# [Assignment]
The listing below holds a line with "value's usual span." and a later line with "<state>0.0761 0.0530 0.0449". Write out those two lines and every line between them, exactly, and nothing else.

*-*-*

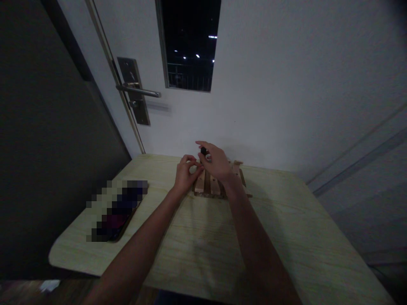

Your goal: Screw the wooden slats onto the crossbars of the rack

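Where the 2 bare forearms enter from the bottom edge of the frame, they cross a pale wood-grain table [286, 254] and converge near the centre. At the lower left of the table lies a flat dark object [117, 209], blurred out, well apart from both hands. The left hand [185, 173] is at frame centre with its fingers curled and the fingertips pinched together; what it pinches, if anything, is too small to tell. The right hand [216, 163] is just beside it and slightly higher, with a small black object [204, 151] gripped between thumb and fingers. Both hands hover over a wooden slatted assembly [210, 184] resting on the table near its far edge; the right wrist covers its middle slats, so only its left portion and right corner show. Behind the table stands a white wall. In the upper left of the frame is a door with a metal lever handle [140, 90] on a plate. A narrow dark window [190, 42] occupies the upper centre, with small lights visible in it.
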The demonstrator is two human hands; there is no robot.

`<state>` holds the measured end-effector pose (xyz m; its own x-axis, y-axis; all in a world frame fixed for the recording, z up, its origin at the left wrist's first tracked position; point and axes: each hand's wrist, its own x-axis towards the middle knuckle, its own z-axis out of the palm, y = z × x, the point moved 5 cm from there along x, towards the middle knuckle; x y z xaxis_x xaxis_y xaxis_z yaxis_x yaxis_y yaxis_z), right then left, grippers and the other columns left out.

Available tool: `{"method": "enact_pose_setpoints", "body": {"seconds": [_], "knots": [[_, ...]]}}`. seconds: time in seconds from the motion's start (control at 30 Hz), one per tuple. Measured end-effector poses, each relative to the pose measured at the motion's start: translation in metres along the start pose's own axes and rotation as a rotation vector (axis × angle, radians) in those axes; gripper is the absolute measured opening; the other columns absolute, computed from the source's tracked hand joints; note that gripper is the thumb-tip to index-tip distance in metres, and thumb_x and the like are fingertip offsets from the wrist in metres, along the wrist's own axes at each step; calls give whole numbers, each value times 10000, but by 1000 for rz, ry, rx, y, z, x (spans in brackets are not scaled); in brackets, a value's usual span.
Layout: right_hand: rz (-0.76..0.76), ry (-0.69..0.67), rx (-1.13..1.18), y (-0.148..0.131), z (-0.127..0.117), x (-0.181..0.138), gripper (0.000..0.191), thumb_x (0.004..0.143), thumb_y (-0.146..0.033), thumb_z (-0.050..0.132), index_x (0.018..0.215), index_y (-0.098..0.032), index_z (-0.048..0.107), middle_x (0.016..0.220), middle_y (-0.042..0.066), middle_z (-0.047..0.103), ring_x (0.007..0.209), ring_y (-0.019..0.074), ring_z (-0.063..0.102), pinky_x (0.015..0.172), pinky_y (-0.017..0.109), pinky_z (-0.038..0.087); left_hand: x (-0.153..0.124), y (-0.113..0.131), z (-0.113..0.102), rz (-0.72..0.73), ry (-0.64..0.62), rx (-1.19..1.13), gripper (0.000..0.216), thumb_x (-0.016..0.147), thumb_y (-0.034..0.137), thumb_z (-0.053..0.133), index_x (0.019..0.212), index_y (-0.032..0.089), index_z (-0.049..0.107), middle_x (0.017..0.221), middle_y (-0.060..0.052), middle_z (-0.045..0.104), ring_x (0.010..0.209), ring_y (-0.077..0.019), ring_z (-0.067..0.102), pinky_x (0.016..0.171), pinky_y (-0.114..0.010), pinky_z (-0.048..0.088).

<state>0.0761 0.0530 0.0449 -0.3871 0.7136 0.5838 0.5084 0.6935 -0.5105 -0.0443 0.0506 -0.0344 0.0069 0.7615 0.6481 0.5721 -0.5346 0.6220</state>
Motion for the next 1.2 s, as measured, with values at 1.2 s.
{"method": "enact_pose_setpoints", "body": {"seconds": [1.2], "knots": [[174,30,-42,3,-3,0,185,822,-214,558,986,-250,637,937,26,672,748,138,615,747,279,484,-7,-20,9,-121,-322,-280,283,807,404,598,993,191,598,968,-51,536,909,-166,546,741,-262,473]]}}
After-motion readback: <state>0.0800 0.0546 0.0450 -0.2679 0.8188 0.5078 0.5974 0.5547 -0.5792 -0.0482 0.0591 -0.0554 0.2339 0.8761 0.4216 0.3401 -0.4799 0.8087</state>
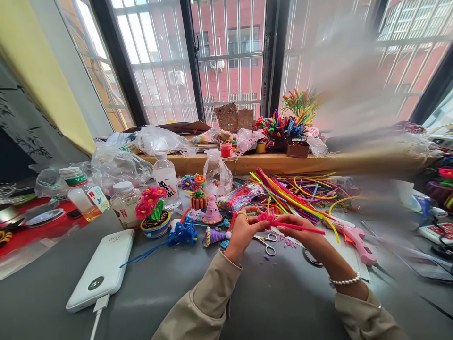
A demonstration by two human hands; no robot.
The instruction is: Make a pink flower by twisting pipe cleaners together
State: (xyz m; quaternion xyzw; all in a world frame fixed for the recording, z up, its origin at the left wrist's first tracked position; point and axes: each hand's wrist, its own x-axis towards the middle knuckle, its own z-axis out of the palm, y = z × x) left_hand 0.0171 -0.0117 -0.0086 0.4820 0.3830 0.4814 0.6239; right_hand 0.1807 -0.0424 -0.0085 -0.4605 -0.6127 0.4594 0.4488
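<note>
Between my hands, above the grey table, is a pink pipe-cleaner flower. My left hand pinches it from the left, a ring on one finger. With its fingers closed, my right hand grips a straight pink pipe cleaner that runs out to the right from the flower. Just below my hands lie small scissors with white handles, beside scattered pink and purple clippings. A purple striped cone and a pink cone-shaped figure stand near my left hand.
A bundle of coloured pipe cleaners lies behind my hands. A pink glue gun rests at right. On the left are a white power bank, a potted pink flower, a blue pipe-cleaner piece and bottles. The far right is blurred.
</note>
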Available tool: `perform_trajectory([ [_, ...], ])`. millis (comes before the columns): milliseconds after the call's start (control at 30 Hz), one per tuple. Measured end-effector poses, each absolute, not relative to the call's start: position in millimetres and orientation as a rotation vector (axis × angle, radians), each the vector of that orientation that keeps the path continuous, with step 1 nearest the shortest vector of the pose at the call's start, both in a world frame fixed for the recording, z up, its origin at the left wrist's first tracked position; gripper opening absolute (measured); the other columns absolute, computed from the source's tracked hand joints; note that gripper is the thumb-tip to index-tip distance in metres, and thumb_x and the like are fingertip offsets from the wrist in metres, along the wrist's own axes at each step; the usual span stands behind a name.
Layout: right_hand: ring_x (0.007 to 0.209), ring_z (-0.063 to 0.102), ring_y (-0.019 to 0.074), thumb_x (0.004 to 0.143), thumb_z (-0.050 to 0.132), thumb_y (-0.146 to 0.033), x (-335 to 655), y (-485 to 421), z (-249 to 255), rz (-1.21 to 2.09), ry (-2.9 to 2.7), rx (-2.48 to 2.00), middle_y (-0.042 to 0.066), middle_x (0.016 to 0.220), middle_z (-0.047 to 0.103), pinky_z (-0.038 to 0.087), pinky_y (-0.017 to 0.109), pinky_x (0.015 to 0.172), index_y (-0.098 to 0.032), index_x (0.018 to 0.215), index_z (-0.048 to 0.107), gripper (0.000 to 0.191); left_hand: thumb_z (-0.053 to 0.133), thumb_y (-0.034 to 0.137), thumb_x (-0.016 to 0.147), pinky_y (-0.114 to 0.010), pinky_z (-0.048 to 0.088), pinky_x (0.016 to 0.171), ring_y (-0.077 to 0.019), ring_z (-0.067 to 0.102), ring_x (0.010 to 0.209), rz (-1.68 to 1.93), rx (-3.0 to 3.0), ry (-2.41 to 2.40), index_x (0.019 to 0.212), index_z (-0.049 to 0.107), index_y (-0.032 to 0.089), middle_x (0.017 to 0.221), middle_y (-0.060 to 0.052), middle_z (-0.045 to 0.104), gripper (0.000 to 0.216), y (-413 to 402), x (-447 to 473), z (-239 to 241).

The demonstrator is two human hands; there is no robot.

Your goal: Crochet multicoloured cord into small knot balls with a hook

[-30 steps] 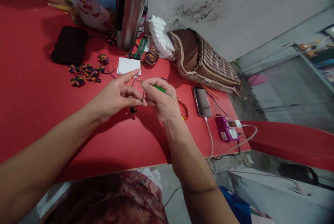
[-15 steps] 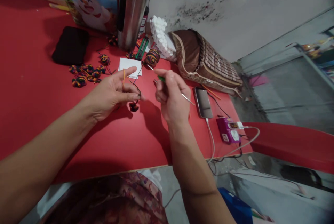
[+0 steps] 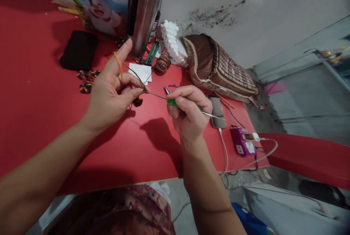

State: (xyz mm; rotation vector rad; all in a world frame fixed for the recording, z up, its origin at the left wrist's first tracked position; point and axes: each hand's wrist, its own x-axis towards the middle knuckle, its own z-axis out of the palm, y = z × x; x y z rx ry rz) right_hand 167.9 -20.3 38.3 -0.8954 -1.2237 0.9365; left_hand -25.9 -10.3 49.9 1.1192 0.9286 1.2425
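My left hand (image 3: 111, 91) is raised above the red table (image 3: 41, 111), index finger up with an orange yarn strand wound over it, thumb and middle finger pinching the yarn. A small multicoloured crochet piece (image 3: 137, 101) hangs just below those fingers. My right hand (image 3: 188, 109) is closed round a green-handled crochet hook (image 3: 175, 101); its thin metal shaft reaches left to my left fingertips. The yarn runs back to a multicoloured yarn ball (image 3: 163, 62).
Finished crochet pieces (image 3: 86, 81) lie beside a black pouch (image 3: 79, 49). Behind stand a steel flask (image 3: 144, 12), a cartoon-printed bag (image 3: 101, 1), white paper (image 3: 140, 72) and a brown cushion (image 3: 218, 67). A phone (image 3: 218, 108) and purple charger (image 3: 242, 143) lie right.
Both hands have lifted and shifted. My left index finger now points up with the yarn stretched. My right hand swung the hook back so its tip meets my left fingertips.
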Motion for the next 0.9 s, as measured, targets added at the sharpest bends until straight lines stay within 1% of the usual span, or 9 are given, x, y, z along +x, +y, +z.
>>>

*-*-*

# [Response to this exercise]
Available tool: `{"method": "enact_pose_setpoints", "body": {"seconds": [_], "knots": [[_, ...]]}}`. seconds: time in seconds from the motion's start (control at 30 Hz), one per tuple. Measured end-effector poses, each relative to the pose measured at the motion's start: translation in metres along the start pose's own axes and rotation as a rotation vector (axis × angle, radians) in those axes; gripper is the absolute measured opening; the other columns absolute, computed from the source's tracked hand joints; note that gripper is the thumb-tip to index-tip distance in metres, and thumb_x and the like are fingertip offsets from the wrist in metres, along the wrist's own axes at each step; calls give whole numbers, each value times 10000, but by 1000 for rz, ry, rx, y, z, x (spans in brackets are not scaled); in brackets, a value's usual span.
Layout: right_hand: rz (-0.76..0.76), ry (-0.69..0.67), rx (-1.13..1.18), y (-0.148..0.131), z (-0.127..0.117), x (-0.181..0.138), gripper (0.000..0.191), thumb_x (0.004..0.143), thumb_y (-0.146..0.033), thumb_z (-0.050..0.132), index_x (0.018..0.215), index_y (-0.098..0.032), index_z (-0.048..0.107), middle_x (0.016..0.220), middle_y (-0.042..0.066), middle_z (-0.047..0.103), ring_x (0.007..0.209), ring_y (-0.019..0.074), ring_z (-0.063..0.102), pinky_x (0.015..0.172), pinky_y (-0.017..0.109), pinky_z (-0.038..0.087); left_hand: x (-0.153..0.124), y (-0.113..0.131), z (-0.113..0.102), rz (-0.72..0.73), ry (-0.64..0.62), rx (-1.19..1.13), gripper (0.000..0.216), thumb_x (-0.016..0.147), thumb_y (-0.034..0.137), thumb_z (-0.053..0.133), index_x (0.019..0.212), index_y (-0.032..0.089), index_z (-0.049..0.107), middle_x (0.017..0.221), middle_y (-0.060..0.052), middle_z (-0.045..0.104), ring_x (0.010..0.209), ring_y (-0.077..0.019), ring_z (-0.067..0.102), pinky_x (0.016..0.171), pinky_y (-0.114..0.010), pinky_z (-0.048..0.088).

<state>0.0761 0.0530 0.0449 -0.3871 0.7136 0.5838 0.5084 0.6935 -0.5105 -0.0443 0.0506 -0.0344 0.0069 0.7615 0.6481 0.5721 -0.5346 0.6220</state>

Here the work on this exercise is complete.